RECORDED INFORMATION
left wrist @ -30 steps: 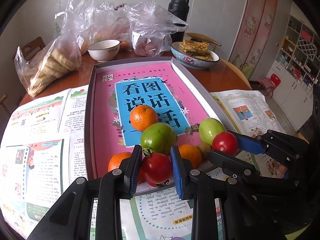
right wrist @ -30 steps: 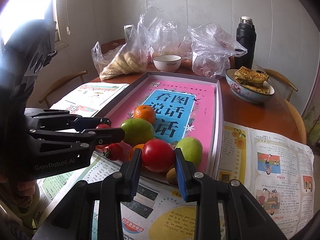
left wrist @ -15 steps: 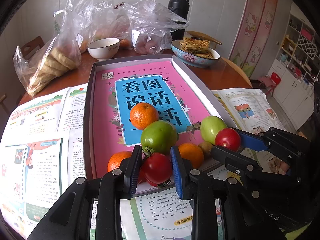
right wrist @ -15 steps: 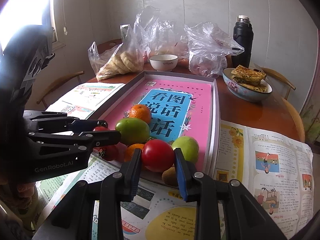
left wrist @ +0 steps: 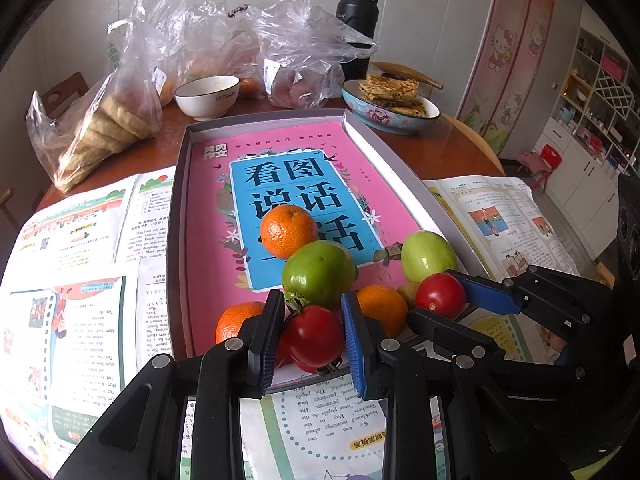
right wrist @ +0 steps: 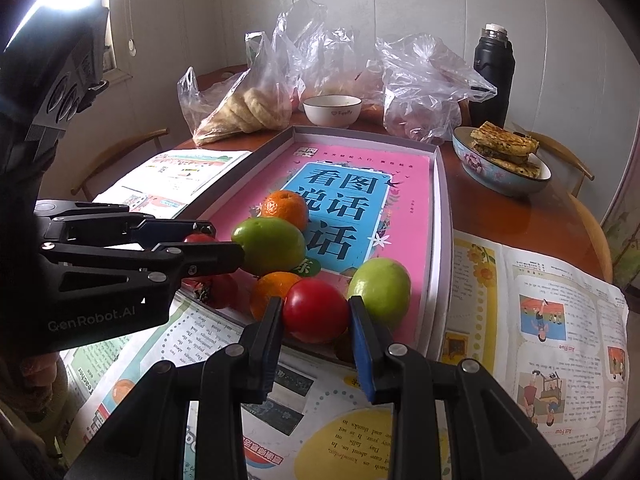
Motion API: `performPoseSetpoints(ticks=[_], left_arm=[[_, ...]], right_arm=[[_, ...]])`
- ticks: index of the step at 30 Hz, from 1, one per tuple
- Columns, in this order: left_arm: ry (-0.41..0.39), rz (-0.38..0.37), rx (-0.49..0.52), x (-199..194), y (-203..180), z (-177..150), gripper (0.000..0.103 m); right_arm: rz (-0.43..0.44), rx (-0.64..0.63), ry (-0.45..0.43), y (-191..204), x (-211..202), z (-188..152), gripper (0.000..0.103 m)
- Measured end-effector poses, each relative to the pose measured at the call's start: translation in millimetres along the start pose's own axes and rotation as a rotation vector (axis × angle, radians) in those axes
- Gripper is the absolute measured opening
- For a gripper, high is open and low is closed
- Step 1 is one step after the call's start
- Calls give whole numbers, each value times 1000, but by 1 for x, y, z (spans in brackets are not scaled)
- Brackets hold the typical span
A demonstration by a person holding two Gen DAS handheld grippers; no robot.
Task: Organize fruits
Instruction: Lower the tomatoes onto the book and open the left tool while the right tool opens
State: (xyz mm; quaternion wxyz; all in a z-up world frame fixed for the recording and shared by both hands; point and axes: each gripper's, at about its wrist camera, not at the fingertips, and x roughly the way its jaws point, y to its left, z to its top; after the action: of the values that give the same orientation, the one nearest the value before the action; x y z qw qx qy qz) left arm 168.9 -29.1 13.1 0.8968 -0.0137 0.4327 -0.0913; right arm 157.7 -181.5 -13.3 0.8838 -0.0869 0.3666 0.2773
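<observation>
A grey tray point(left wrist: 178, 200) lined with a pink book holds the fruit at its near end: oranges point(left wrist: 288, 231), a green fruit point(left wrist: 318, 274) and a second green fruit point(left wrist: 428, 255). My left gripper point(left wrist: 314, 338) is shut on a red tomato point(left wrist: 316, 336) at the tray's near edge. In the right wrist view my right gripper point(right wrist: 316, 314) is shut on another red tomato point(right wrist: 316, 311), beside a green fruit point(right wrist: 380, 290) and an orange point(right wrist: 268, 288). That tomato point(left wrist: 440, 295) also shows in the left wrist view. The left gripper point(right wrist: 212, 242) reaches in from the left.
Open picture books point(left wrist: 80, 300) lie around the tray on a round wooden table point(right wrist: 520, 216). At the back stand plastic bags of food point(left wrist: 104, 120), a white bowl point(left wrist: 208, 96), a patterned bowl of flatbread point(left wrist: 392, 108) and a black flask point(left wrist: 358, 20).
The right gripper with its tomato has shifted only slightly. The left gripper and its tomato have kept still.
</observation>
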Motion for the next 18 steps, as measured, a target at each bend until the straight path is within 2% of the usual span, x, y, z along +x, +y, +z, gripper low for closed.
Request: performPoseSetpoints(ticks=[18], left_arm=[[-3,3,-12,-4,1,-2,30]], right_arm=[[2,3,-2,0,-6,-2,35]])
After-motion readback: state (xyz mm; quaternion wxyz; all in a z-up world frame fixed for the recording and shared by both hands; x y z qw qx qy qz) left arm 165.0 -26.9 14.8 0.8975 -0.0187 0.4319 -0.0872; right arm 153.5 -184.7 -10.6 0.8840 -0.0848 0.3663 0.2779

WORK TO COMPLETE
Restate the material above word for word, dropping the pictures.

ANSWER TO THIS EXERCISE
left wrist @ -30 steps: 
right wrist @ -30 steps: 
left wrist @ -15 steps: 
right wrist @ -15 steps: 
left wrist @ +0 steps: 
right wrist @ +0 steps: 
Motion API: `performPoseSetpoints(ticks=[_], left_arm=[[_, ...]], right_arm=[[_, ...]])`
- ticks: index of the step at 30 Hz, from 1, one per tuple
- Columns, in this order: left_arm: ry (-0.41..0.39), rz (-0.38..0.37), rx (-0.49..0.52), x (-199..194), y (-203..180), z (-177..150), gripper (0.000..0.103 m); right_arm: rz (-0.43..0.44), rx (-0.64..0.63), ry (-0.45..0.43), y (-191..204), x (-211..202), z (-188..152), gripper (0.000..0.103 m)
- Measured end-effector poses, each relative to the pose measured at the call's start: translation in millimetres along the start pose's own axes and rotation as a rotation vector (axis × angle, radians) in those axes
- Gripper is the absolute measured opening
- For a gripper, high is open and low is closed
- Step 1 is one step after the call's start
- Calls give whole numbers, each value times 1000, but by 1 for x, y, z (spans in brackets are not scaled)
- Brackets hold the typical span
A demonstration by a person holding two Gen DAS handheld grippers; no robot.
Task: Organize fruits
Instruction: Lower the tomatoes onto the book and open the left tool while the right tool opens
State: (xyz mm; quaternion wxyz; all in a z-up world frame fixed for the recording and shared by both hands; point and axes: each gripper's, at about its wrist camera, not at the fingertips, and x roughly the way its jaws point, y to its left, z to its top; after the action: of the values that give the same orientation, the one nearest the value before the action; x y z qw qx qy qz) left arm 168.9 -29.1 13.1 0.8968 -0.0137 0.4327 -0.0913; right arm 157.7 -181.5 -13.3 0.8838 -0.0869 0.3666 0.2773
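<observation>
A grey tray point(left wrist: 178, 200) lined with a pink book holds the fruit at its near end: oranges point(left wrist: 288, 231), a green fruit point(left wrist: 318, 274) and a second green fruit point(left wrist: 428, 255). My left gripper point(left wrist: 314, 338) is shut on a red tomato point(left wrist: 316, 336) at the tray's near edge. In the right wrist view my right gripper point(right wrist: 316, 314) is shut on another red tomato point(right wrist: 316, 311), beside a green fruit point(right wrist: 380, 290) and an orange point(right wrist: 268, 288). That tomato point(left wrist: 440, 295) also shows in the left wrist view. The left gripper point(right wrist: 212, 242) reaches in from the left.
Open picture books point(left wrist: 80, 300) lie around the tray on a round wooden table point(right wrist: 520, 216). At the back stand plastic bags of food point(left wrist: 104, 120), a white bowl point(left wrist: 208, 96), a patterned bowl of flatbread point(left wrist: 392, 108) and a black flask point(left wrist: 358, 20).
The right gripper with its tomato has shifted only slightly. The left gripper and its tomato have kept still.
</observation>
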Motion for the next 18 steps, as measured, a target at each bend until the straight path is within 2% of the usual span, x, y, z along +x, +y, +z, gripper low for closed.
Request: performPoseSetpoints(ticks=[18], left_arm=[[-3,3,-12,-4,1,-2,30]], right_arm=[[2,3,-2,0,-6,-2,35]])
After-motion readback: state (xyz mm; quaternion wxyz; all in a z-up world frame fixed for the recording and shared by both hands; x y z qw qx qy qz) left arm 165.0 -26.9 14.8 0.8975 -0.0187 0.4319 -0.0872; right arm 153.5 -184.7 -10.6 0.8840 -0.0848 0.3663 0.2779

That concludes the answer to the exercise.